Die Ankunft von mehr als einer Million Flüchtlinge wirkt sich Schneider zufolge auf die Armutsstatistik erst aus, wenn die Menschen in eigenen Haushalten leben. Der Geschäftsführer von Pro Asyl, Günter Burkhardt, warnte, politische Fehlentscheidungen bei der Integration der Flüchtlinge erhöhten das Armutsrisiko für diese Gruppe später drastisch.

Unter den Bundesländern verzeichnen Bremen, Berlin und Mecklenburg-Vorpommern die am stärksten sinkenden Armutsquoten, während die Armutsrisikoquote im Ruhrgebiet auf den Höchststand von 20 Prozent geklettert ist. Insgesamt standen neun Länder 2014 besser da als im Vorjahr, am stärksten haben dem Bericht zufolge die Länder aufgeholt, die die höchsten Armutsrisikoquoten haben.

Ausnahme Nordrhein-Westfalen

Die Ausnahme bildet Nordrhein-Westfalen.
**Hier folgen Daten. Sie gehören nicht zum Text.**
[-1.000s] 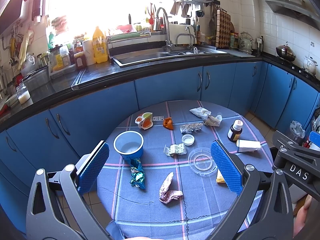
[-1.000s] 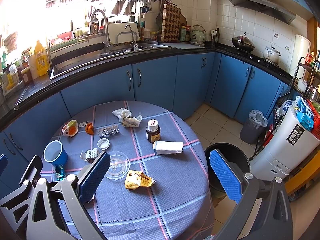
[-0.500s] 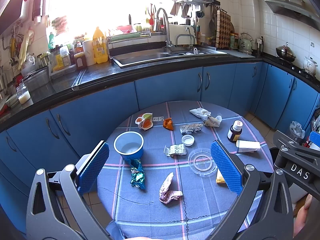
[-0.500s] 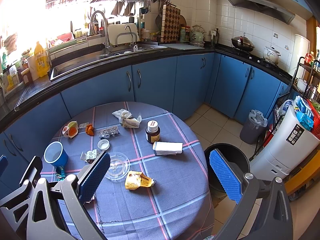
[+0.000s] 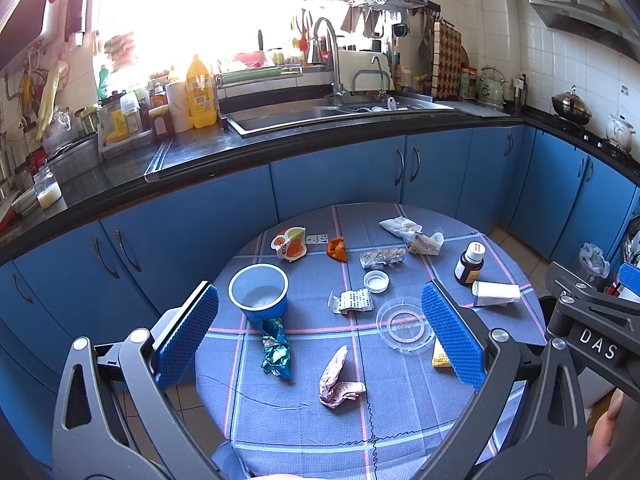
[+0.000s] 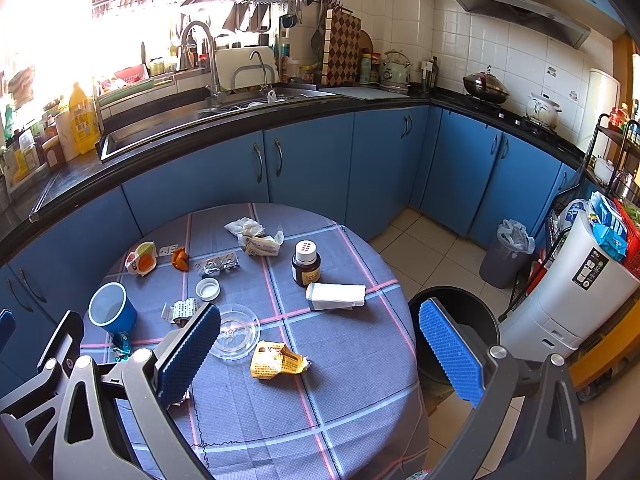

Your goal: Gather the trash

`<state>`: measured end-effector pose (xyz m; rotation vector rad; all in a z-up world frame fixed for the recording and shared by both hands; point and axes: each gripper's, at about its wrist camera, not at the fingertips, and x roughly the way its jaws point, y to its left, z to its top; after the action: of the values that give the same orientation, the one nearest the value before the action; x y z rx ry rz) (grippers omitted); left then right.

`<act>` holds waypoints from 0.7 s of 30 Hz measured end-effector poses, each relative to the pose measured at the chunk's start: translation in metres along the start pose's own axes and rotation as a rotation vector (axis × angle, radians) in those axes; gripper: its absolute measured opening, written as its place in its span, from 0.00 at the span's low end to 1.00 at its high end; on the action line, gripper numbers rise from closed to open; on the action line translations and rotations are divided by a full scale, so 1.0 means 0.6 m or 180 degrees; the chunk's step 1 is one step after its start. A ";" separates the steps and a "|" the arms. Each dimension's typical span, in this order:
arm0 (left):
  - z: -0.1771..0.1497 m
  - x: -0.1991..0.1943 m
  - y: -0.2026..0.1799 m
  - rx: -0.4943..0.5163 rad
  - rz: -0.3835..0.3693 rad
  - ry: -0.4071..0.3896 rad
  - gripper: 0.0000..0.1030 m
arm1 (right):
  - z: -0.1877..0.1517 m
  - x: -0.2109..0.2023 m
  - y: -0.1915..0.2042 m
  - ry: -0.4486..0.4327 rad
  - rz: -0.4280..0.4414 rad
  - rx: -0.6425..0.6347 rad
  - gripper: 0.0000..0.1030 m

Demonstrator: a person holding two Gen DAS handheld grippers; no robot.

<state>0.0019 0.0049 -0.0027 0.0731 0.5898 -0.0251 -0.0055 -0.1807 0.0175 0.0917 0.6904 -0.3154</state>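
While hovering unchanged, left hand-held gripper (image 5: 320, 334) and right hand-held gripper (image 6: 318, 354) gape (both empty).

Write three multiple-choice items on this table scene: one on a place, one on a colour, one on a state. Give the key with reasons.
1. Where does the black bin stand?
A. on the floor beside the round table
B. on the counter
C. under the sink

2. What colour is the cup?
A. red
B. blue
C. white

3. How do the left gripper and the right gripper stand?
A. both shut on wrappers
B. one open, one shut
C. both open and holding nothing

Key: 1 A, its rim shows at the table's right edge; 2 B, blue wall, pale inside; 3 C, the pads stand wide apart with nothing between them.
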 end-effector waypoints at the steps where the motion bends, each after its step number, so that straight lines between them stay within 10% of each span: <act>1: 0.000 0.000 0.000 0.0000 0.0001 0.0001 0.97 | -0.001 0.001 0.001 0.0009 -0.0002 -0.0006 0.94; 21: 0.002 -0.004 -0.003 -0.0001 -0.0003 -0.0007 0.97 | 0.000 -0.002 -0.001 0.0022 -0.0001 0.0014 0.94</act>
<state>0.0006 0.0031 -0.0005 0.0725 0.5877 -0.0258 -0.0065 -0.1808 0.0180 0.0969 0.6966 -0.3171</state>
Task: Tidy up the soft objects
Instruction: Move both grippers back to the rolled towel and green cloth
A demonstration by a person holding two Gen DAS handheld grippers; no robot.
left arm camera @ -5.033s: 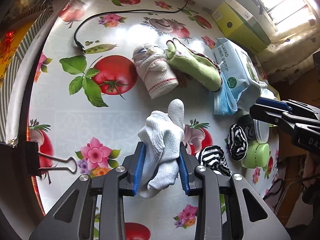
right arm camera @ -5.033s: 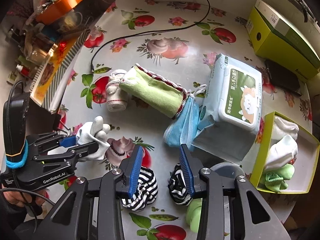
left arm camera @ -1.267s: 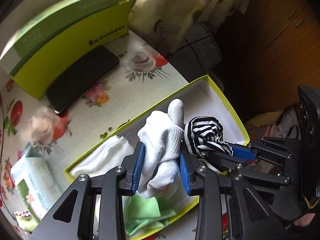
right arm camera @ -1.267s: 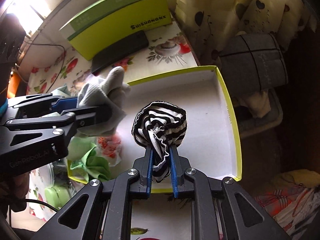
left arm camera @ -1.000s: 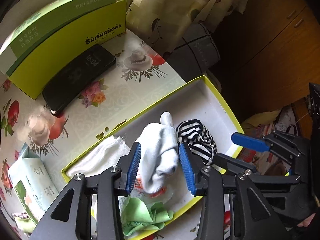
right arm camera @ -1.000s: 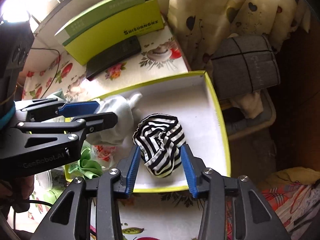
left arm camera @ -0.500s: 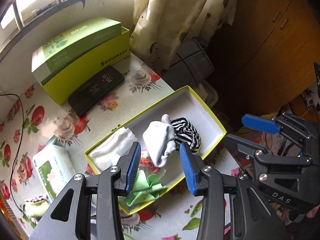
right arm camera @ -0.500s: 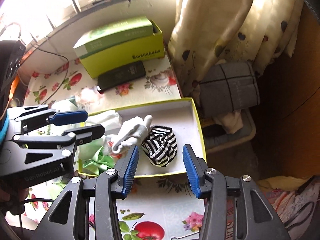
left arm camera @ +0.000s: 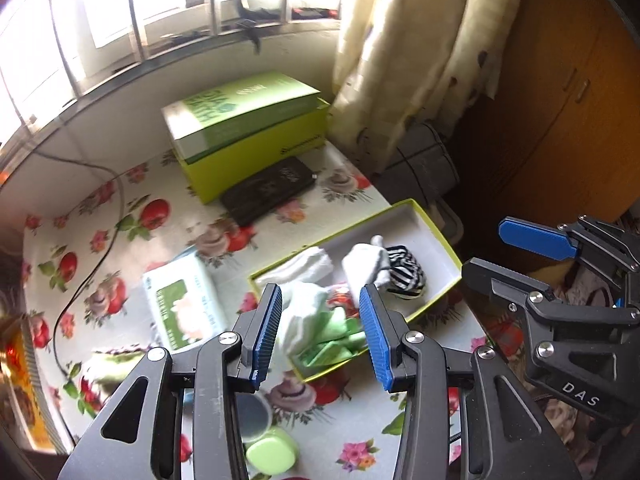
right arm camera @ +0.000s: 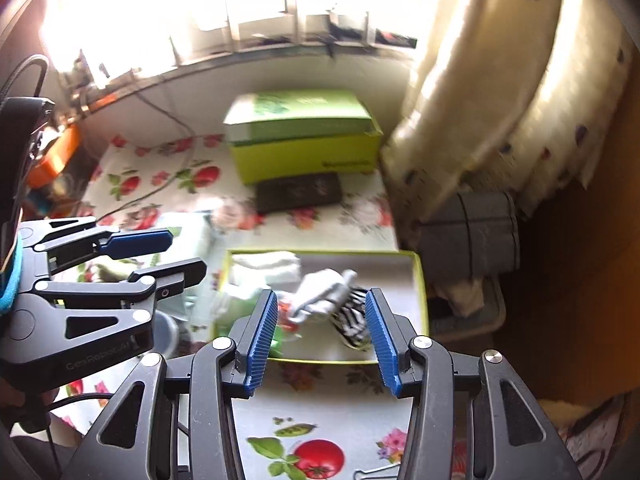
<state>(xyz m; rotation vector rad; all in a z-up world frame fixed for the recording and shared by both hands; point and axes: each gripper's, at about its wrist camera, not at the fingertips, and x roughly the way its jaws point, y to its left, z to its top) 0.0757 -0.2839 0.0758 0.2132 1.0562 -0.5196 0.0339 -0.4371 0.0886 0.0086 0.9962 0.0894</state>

In dem bevölkerungsreichsten Bundesland verzeichnet der Bericht seit Jahren eine Negativentwicklung. Die Armutsrisikoquote stieg allein von 2013 bis 2014 um 0,4 Prozentpunkte auf 17,5 Prozent und liegt damit deutlich über dem bundesdeutschen Durchschnitt.
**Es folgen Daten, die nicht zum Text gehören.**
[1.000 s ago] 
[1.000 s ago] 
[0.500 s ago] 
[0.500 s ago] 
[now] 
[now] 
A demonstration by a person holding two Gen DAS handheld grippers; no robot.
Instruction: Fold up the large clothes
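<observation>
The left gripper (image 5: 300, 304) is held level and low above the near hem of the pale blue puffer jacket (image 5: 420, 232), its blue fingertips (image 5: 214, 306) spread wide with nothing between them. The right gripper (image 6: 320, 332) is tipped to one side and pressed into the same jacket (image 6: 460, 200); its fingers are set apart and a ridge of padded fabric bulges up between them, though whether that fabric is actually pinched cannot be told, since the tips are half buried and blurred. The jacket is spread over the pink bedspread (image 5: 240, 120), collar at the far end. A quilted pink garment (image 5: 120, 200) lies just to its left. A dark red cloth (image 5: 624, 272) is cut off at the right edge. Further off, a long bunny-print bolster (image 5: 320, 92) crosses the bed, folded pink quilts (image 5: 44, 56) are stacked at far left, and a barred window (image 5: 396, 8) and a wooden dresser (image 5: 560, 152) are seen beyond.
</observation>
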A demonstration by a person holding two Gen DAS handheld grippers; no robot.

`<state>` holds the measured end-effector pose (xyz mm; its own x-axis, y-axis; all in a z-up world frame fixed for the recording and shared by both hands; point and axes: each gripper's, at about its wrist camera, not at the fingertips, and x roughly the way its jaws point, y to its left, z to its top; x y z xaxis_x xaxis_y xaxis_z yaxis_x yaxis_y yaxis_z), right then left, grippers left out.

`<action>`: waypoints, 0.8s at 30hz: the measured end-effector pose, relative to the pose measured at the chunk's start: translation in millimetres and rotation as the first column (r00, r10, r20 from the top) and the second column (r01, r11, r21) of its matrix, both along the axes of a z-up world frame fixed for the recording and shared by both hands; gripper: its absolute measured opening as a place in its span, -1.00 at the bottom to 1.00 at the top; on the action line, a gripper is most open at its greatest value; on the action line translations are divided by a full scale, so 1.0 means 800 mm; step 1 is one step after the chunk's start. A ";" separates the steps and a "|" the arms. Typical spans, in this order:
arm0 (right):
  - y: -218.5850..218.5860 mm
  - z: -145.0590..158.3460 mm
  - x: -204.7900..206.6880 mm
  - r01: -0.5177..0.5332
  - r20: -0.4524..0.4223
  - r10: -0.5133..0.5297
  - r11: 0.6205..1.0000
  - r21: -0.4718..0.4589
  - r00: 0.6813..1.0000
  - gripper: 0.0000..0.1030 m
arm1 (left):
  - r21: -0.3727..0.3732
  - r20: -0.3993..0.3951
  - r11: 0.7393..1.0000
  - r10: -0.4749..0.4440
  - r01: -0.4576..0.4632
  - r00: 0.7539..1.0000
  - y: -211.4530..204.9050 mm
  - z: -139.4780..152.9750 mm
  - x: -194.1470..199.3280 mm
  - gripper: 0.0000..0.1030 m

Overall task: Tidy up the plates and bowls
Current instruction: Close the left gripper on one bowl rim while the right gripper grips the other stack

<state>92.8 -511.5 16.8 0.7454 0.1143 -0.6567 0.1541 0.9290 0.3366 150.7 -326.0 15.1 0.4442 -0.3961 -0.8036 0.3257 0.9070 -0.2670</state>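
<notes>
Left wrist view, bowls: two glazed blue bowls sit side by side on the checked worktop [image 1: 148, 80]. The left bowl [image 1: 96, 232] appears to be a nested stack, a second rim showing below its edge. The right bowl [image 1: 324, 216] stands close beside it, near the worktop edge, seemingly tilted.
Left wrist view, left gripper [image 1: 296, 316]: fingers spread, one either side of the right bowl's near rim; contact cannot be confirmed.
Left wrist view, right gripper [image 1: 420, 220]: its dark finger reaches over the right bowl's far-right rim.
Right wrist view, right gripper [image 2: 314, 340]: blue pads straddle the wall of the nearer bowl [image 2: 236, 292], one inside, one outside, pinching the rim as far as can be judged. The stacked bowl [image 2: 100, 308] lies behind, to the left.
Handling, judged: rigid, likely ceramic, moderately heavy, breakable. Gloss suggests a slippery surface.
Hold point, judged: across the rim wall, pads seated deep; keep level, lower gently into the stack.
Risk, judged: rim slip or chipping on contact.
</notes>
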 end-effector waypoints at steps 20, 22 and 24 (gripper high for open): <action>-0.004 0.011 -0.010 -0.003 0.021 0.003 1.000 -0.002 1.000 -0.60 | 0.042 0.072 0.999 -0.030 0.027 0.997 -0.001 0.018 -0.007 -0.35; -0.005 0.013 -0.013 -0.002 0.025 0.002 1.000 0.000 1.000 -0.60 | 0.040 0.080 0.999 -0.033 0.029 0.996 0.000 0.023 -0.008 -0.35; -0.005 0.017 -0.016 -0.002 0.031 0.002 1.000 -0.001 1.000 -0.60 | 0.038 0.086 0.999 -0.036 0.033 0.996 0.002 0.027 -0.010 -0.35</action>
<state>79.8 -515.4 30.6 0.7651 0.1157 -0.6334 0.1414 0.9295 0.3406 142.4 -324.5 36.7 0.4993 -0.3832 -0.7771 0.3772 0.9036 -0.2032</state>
Die Armutsschwelle ist von Land zu Land verschieden. EU-weit gilt, dass armutsgefährdet ist, wer weniger als 60 Prozent des mittleren Einkommens zur Verfügung hat. In Deutschland liegt die Schwelle für Alleinstehende bei 917 Euro im Monat, für einen alleinerziehenden Elternteil mit einem Kind unter sechs Jahren bei 1.192 Euro und für ein Paar mit einem kleinen Kind bei 1.651 Euro. Die Schwelle variiert nach dem Alter der Kinder und beträgt etwa für Paare mit zwei älteren Kindern rund 2.100 Euro.
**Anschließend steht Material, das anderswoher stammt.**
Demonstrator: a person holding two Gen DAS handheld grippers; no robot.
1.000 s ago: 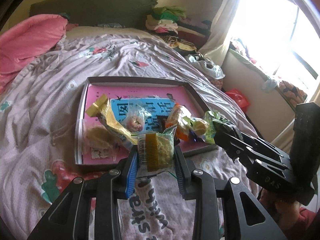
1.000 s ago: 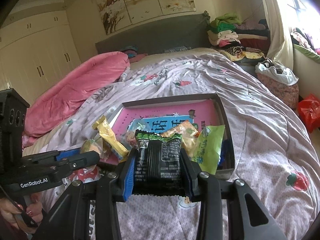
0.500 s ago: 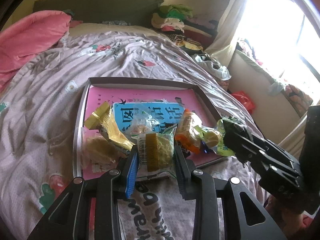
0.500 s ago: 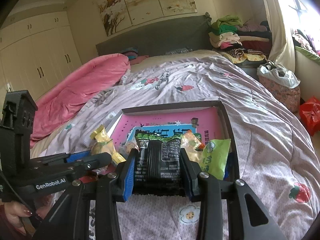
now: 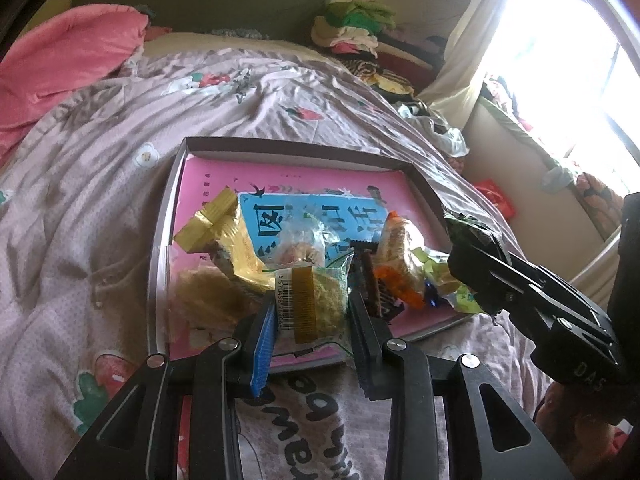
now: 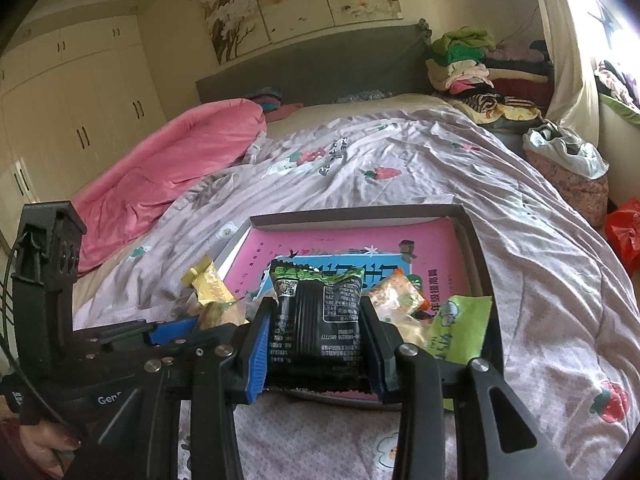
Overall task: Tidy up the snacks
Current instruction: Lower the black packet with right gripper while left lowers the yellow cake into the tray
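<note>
Left gripper (image 5: 312, 316): jaws closed partway on a clear noodle packet (image 5: 310, 300), pinched at its two side edges; held over the near rim of the box lid (image 5: 280, 148).
Right gripper (image 6: 316, 344): jaws clamped on a black snack packet (image 6: 318, 320) across its width; poised above the same near rim.
Snack pile: gold wrapper (image 5: 216, 224), orange packet (image 5: 396, 248) and green packet (image 6: 460, 328) heaped at the near end of the lid on the bed (image 5: 100, 160).
Handling: likely light, crinkly, slippery film (contents probably brittle); best taken by side seams, gently, to avoid crushing.
Risk: soft quilt under the lid, so may tilt on release.
</note>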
Weitere Verbände beteiligt

Der Paritätische gibt den Armutsbericht regelmäßig heraus. Erstmals haben sich weitere Verbände beteiligt, darunter das Deutsche Kinderhilfswerk, die Volkssolidarität und Pro Asyl. Die Vorsitzende der Linkspartei, Katja Kipping, erklärte, es sei eine Schande, dass trotz Wirtschaftsboom rund 12,5 Millionen Menschen an der Armutsschwelle leben müssen. Der sozialpolitische Sprecher der Grünen im Bundestag, Wolfgang Strengmann-Kuhn, forderte höhere Hartz-IV-Regelsätze, eine Kindergrundsicherung und Garantierenten, um die Armut zu bekämpfen. Der Sozialverband VdK verlangte eine Anhebung des Mindestlohns von derzeit 8,50 Euro. Auch Niedrigverdiener müssten eine Rente oberhalb der Armutsschwelle erwirtschaften können.